### Assigned task
Here the job is to restate every entry word for word.
START Input data
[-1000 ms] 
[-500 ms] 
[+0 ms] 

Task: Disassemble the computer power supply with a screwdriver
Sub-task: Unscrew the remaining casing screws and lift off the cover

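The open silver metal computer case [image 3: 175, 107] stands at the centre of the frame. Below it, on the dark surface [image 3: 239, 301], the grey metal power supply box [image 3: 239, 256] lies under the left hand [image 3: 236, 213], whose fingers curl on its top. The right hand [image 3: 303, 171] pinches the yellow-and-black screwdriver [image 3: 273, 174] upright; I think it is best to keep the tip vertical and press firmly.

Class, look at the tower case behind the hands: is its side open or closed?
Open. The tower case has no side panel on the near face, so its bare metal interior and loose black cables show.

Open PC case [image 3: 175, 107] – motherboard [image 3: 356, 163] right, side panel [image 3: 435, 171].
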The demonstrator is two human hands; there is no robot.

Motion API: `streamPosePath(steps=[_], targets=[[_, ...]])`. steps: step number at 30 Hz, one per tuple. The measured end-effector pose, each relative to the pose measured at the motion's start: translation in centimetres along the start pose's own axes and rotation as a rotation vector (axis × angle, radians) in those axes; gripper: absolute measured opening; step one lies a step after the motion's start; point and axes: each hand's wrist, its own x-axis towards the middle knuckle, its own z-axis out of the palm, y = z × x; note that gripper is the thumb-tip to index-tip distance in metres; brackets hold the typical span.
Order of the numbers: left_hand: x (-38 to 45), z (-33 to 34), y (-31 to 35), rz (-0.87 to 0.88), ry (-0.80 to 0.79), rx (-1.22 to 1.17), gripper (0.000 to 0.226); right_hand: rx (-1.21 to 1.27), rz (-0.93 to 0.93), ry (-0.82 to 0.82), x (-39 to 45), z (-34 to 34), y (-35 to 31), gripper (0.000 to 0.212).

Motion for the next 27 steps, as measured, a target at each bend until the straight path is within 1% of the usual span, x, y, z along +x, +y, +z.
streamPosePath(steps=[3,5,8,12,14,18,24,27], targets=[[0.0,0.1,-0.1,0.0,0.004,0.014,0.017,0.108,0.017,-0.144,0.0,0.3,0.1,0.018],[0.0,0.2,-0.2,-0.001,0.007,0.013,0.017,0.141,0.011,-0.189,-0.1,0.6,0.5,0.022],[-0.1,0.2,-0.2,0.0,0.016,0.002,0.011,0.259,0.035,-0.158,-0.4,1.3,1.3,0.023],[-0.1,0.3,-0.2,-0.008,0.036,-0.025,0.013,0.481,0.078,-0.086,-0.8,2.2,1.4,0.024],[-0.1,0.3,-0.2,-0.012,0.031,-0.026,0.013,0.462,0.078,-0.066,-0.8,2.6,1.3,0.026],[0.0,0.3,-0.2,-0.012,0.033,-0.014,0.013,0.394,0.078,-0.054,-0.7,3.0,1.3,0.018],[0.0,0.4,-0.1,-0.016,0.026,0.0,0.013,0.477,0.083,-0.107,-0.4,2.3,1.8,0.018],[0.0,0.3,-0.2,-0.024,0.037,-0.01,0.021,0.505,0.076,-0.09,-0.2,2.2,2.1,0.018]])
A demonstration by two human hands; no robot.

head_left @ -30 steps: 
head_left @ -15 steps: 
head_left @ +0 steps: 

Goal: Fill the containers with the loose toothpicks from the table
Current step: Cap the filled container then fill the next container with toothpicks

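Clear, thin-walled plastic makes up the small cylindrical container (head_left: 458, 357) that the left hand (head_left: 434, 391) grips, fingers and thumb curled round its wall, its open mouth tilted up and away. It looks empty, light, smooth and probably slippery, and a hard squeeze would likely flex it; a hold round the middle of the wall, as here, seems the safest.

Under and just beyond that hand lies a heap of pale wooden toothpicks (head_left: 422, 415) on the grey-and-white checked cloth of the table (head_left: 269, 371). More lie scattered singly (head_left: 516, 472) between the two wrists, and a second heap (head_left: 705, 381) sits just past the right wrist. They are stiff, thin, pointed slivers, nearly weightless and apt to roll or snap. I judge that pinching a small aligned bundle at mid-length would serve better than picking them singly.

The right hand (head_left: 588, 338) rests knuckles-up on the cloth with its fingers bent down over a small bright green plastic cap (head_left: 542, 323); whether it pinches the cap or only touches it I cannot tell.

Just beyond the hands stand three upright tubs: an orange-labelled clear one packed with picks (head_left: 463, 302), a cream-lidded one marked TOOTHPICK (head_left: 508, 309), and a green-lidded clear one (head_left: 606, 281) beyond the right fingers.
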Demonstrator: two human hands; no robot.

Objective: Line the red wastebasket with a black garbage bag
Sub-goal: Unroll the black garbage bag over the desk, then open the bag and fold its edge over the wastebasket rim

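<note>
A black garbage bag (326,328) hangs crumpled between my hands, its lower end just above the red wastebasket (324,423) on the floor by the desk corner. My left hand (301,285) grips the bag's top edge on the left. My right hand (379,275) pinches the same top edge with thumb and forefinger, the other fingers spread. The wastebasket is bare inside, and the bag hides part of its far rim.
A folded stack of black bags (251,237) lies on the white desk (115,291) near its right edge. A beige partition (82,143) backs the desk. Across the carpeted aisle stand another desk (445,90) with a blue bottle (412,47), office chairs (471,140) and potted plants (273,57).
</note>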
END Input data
### Solution for this exercise
[-1000 ms] 
[-500 ms] 
[+0 ms] 

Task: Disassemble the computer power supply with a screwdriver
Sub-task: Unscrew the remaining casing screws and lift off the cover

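The open silver metal computer case [image 3: 175, 107] stands at the centre of the frame. Below it, on the dark surface [image 3: 239, 301], the grey metal power supply box [image 3: 239, 256] lies under the left hand [image 3: 236, 213], whose fingers curl on its top. The right hand [image 3: 303, 171] pinches the yellow-and-black screwdriver [image 3: 273, 174] upright; I think it is best to keep the tip vertical and press firmly.

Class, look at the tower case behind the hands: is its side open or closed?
Open. The tower case has no side panel on the near face, so its bare metal interior and loose black cables show.

Open PC case [image 3: 175, 107] – motherboard [image 3: 356, 163] right, side panel [image 3: 435, 171].
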The demonstrator is two human hands; there is no robot.

Motion API: `streamPosePath(steps=[_], targets=[[_, ...]])`. steps: step number at 30 Hz, one per tuple. The measured end-effector pose, each relative to the pose measured at the motion's start: translation in centimetres along the start pose's own axes and rotation as a rotation vector (axis × angle, radians) in those axes; gripper: absolute measured opening; step one lies a step after the motion's start; point and axes: each hand's wrist, its own x-axis towards the middle knuckle, its own z-axis out of the palm, y = z × x; note that gripper is the thumb-tip to index-tip distance in metres; brackets hold the typical span.
Order of the numbers: left_hand: x (-38 to 45), z (-33 to 34), y (-31 to 35), rz (-0.87 to 0.88), ry (-0.80 to 0.79), rx (-1.22 to 1.17), gripper (0.000 to 0.226); right_hand: rx (-1.21 to 1.27), rz (-0.93 to 0.93), ry (-0.82 to 0.82), x (-39 to 45), z (-34 to 34), y (-35 to 31), gripper (0.000 to 0.212).

Motion for the next 27 steps, as measured, a target at each bend until the straight path is within 1% of the usual span, x, y, z along +x, +y, +z.
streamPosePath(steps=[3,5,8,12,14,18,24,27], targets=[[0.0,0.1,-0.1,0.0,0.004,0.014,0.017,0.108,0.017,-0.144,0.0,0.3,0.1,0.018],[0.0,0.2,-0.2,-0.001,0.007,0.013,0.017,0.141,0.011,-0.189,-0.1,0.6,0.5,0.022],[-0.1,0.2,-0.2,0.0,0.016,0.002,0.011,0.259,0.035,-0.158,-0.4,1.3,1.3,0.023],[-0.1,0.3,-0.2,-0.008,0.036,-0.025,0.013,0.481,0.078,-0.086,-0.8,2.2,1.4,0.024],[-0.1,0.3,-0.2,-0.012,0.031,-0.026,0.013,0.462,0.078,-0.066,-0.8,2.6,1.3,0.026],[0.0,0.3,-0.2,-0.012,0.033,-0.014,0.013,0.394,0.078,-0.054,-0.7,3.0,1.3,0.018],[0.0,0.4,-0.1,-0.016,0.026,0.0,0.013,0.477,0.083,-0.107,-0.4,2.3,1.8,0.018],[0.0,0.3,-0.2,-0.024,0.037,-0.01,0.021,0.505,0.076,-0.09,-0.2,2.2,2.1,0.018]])
A demonstration by two human hands; no robot.

head_left @ -30 steps: 
head_left @ -15 steps: 
head_left @ +0 steps: 

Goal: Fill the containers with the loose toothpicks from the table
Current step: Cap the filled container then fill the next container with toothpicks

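Clear, thin-walled plastic makes up the small cylindrical container (head_left: 458, 357) that the left hand (head_left: 434, 391) grips, fingers and thumb curled round its wall, its open mouth tilted up and away. It looks empty, light, smooth and probably slippery, and a hard squeeze would likely flex it; a hold round the middle of the wall, as here, seems the safest.

Under and just beyond that hand lies a heap of pale wooden toothpicks (head_left: 422, 415) on the grey-and-white checked cloth of the table (head_left: 269, 371). More lie scattered singly (head_left: 516, 472) between the two wrists, and a second heap (head_left: 705, 381) sits just past the right wrist. They are stiff, thin, pointed slivers, nearly weightless and apt to roll or snap. I judge that pinching a small aligned bundle at mid-length would serve better than picking them singly.

The right hand (head_left: 588, 338) rests knuckles-up on the cloth with its fingers bent down over a small bright green plastic cap (head_left: 542, 323); whether it pinches the cap or only touches it I cannot tell.

Just beyond the hands stand three upright tubs: an orange-labelled clear one packed with picks (head_left: 463, 302), a cream-lidded one marked TOOTHPICK (head_left: 508, 309), and a green-lidded clear one (head_left: 606, 281) beyond the right fingers.
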Demonstrator: two human hands; no robot.

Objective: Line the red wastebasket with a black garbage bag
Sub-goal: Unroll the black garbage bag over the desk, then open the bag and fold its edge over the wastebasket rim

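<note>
A black garbage bag (326,328) hangs crumpled between my hands, its lower end just above the red wastebasket (324,423) on the floor by the desk corner. My left hand (301,285) grips the bag's top edge on the left. My right hand (379,275) pinches the same top edge with thumb and forefinger, the other fingers spread. The wastebasket is bare inside, and the bag hides part of its far rim.
A folded stack of black bags (251,237) lies on the white desk (115,291) near its right edge. A beige partition (82,143) backs the desk. Across the carpeted aisle stand another desk (445,90) with a blue bottle (412,47), office chairs (471,140) and potted plants (273,57).
</note>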

The output for this exercise is complete.